DOC officials said they based their plan to shutter Fort Lyon on a declining number of prisoners it must house statewide. Moreover, they said the Bent County institution, formerly a VA hospital, was too expensive to operate.

But now members of the Legislature's Joint Budget Committee are seeking an analysis of keeping Fort Lyon open for at least an additional six months after the planned March 1 closure. JBC member Rep. Jon Becker, R-Fort Morgan, said recent figures show Fort Lyon is less expensive to operate than other state prisons, private prisons or county jails.

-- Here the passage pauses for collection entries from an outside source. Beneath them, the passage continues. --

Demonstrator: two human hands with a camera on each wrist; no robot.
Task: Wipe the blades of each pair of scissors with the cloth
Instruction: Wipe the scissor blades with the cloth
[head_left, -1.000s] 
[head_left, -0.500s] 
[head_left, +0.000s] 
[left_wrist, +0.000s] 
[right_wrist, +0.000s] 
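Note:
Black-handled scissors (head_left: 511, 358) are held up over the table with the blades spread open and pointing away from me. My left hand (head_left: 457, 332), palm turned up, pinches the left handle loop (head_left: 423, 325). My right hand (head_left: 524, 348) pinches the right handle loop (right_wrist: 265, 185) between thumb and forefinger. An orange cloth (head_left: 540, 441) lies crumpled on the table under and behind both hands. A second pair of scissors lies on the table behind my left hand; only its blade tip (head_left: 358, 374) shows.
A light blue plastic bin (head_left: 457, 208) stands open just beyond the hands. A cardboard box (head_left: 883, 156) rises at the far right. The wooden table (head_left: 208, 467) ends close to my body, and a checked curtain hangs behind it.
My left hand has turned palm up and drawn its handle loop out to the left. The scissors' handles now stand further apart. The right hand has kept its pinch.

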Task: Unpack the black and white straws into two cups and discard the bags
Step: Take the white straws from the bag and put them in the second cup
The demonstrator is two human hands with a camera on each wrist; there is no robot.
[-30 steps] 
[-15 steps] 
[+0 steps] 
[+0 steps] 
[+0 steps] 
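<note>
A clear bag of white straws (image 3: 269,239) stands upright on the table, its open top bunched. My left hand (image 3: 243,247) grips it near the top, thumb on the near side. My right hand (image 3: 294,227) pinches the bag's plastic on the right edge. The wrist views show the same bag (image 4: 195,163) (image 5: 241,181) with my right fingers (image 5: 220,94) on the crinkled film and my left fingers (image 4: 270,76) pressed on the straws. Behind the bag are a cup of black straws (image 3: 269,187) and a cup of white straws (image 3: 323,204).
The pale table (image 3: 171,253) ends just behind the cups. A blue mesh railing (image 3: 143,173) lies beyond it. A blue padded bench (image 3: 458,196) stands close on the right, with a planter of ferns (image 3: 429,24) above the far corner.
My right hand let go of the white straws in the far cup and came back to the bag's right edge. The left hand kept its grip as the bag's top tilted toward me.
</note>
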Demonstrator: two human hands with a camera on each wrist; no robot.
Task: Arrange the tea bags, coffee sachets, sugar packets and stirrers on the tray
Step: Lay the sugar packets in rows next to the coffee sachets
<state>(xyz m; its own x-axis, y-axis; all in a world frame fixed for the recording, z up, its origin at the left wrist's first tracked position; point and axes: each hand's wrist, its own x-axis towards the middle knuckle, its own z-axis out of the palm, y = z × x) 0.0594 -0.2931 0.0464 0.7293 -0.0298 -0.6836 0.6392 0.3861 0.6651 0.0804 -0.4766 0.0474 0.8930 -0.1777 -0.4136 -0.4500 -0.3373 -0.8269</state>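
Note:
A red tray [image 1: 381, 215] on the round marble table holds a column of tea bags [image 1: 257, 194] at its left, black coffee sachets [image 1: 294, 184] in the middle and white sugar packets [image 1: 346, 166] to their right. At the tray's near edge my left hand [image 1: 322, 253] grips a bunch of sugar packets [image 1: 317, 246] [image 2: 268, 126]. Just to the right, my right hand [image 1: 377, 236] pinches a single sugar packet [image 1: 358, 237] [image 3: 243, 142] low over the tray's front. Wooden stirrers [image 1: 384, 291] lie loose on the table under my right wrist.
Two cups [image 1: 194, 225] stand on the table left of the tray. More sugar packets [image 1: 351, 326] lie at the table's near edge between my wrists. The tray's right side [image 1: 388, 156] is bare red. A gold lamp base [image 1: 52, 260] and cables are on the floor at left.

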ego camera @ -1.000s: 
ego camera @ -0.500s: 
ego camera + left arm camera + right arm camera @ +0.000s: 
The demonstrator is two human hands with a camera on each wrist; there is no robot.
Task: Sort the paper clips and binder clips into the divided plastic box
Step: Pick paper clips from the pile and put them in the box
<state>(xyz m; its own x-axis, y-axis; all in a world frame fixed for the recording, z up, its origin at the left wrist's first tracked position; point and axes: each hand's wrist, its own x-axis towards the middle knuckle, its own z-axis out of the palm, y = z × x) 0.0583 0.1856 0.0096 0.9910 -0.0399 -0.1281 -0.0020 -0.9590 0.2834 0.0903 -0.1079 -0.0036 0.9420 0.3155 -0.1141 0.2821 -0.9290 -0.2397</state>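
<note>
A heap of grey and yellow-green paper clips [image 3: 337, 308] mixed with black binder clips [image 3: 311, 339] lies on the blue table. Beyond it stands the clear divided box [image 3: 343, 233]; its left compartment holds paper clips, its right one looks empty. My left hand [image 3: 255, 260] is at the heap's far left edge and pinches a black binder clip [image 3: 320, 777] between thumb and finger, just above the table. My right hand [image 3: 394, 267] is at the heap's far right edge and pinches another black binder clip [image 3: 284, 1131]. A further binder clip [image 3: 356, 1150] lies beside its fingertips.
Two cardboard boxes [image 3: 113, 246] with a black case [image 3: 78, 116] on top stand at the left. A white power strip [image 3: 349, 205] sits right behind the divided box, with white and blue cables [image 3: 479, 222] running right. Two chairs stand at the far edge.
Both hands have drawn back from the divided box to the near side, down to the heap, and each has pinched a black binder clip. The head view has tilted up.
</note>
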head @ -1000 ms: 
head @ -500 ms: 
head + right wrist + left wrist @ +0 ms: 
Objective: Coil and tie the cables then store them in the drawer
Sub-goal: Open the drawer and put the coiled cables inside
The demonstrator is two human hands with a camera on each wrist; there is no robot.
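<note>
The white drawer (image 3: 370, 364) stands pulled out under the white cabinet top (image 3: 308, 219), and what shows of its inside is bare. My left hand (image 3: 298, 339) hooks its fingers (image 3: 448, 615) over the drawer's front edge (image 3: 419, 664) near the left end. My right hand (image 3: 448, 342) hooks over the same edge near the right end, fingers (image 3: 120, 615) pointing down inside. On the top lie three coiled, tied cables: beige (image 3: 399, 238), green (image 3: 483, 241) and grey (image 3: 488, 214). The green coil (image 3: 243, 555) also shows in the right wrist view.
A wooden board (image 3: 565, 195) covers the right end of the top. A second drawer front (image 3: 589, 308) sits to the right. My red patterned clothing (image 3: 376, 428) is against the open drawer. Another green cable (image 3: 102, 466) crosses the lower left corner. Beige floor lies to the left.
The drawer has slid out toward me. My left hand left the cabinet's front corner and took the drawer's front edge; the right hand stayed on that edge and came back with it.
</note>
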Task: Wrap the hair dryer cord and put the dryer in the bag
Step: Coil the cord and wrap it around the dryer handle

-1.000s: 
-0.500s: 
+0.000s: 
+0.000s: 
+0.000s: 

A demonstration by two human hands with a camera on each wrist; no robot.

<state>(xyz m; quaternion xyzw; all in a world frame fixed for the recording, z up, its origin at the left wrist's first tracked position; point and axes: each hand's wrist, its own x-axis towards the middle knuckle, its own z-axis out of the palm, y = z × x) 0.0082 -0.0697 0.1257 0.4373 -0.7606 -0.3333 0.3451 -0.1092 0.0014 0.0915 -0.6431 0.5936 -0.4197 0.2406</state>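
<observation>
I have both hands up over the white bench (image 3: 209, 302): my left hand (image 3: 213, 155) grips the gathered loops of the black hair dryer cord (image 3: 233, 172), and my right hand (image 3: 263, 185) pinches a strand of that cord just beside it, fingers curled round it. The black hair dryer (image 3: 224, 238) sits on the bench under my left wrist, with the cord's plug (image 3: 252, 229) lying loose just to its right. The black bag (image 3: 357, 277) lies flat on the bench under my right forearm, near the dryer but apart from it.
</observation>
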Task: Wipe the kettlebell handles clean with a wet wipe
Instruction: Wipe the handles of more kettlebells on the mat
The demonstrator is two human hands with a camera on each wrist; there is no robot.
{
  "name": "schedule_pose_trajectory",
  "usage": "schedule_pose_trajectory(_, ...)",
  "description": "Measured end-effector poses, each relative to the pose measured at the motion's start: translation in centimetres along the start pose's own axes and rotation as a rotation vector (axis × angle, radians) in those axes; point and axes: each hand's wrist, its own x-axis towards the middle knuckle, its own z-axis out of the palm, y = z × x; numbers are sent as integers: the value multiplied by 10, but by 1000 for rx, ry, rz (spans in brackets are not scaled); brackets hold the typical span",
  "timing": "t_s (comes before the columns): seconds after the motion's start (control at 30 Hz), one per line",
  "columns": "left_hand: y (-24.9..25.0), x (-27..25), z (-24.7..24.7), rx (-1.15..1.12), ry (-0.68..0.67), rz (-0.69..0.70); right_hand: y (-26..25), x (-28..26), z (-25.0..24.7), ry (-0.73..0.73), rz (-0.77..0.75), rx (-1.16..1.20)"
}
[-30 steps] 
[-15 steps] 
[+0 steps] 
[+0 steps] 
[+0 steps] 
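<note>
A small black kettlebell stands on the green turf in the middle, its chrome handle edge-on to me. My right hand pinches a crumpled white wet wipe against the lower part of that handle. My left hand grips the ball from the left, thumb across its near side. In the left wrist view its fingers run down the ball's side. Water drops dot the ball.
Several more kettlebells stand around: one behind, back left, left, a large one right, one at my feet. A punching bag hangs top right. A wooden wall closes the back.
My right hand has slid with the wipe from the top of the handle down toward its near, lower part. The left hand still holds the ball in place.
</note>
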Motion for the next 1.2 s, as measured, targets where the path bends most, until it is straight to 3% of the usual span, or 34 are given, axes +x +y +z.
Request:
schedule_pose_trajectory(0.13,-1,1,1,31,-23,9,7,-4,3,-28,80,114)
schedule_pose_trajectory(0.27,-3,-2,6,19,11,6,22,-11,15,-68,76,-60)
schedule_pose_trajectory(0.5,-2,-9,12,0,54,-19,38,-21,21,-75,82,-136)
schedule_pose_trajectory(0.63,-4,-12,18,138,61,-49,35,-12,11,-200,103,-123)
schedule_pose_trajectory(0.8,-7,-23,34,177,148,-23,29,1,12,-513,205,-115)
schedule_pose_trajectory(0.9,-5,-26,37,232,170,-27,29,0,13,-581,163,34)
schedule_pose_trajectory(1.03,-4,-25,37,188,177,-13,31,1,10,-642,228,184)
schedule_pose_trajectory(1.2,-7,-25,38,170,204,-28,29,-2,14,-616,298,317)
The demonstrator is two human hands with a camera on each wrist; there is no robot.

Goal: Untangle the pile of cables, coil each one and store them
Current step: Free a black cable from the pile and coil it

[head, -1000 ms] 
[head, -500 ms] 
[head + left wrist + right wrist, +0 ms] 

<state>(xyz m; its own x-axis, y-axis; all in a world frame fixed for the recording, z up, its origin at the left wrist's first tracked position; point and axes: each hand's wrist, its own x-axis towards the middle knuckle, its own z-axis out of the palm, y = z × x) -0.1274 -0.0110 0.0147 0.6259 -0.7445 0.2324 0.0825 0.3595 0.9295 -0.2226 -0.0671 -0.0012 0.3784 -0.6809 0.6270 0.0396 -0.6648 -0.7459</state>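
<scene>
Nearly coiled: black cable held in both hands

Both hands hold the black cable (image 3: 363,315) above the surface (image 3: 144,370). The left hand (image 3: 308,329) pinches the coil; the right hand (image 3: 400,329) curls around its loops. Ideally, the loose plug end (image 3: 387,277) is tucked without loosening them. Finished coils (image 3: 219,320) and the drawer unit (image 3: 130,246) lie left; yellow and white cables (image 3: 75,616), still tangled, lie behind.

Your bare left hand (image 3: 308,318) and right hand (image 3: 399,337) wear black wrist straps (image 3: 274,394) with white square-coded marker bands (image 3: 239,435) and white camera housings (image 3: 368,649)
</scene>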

New figures from Fort Lyon employees and the DOC showed it costs $43 a day to house an inmate there. The price at private prisons is $52.69 a day and county jails charge the state $50.44 a day.

Rep. Becker was surprised by the low cost at Fort Lyon and asked the JBC staff to research it and report the findings back to the committee. He said that if the analysis supports the $43 figure, the state should reconsider closing the facility.

While we'd prefer to see Fort Lyon operated as a hospital for veterans, we also would support keeping it operating as a prison. The jobs there are important in a low-population area, and we'd ask lawmakers to consider the fact that the loss of those jobs is felt much more severely than a similar job loss in, say, the Denver metro area.

The state must keep a balanced budget, but there are a lot of state jobs in the metro area that could be shed without rattling the Denver economy.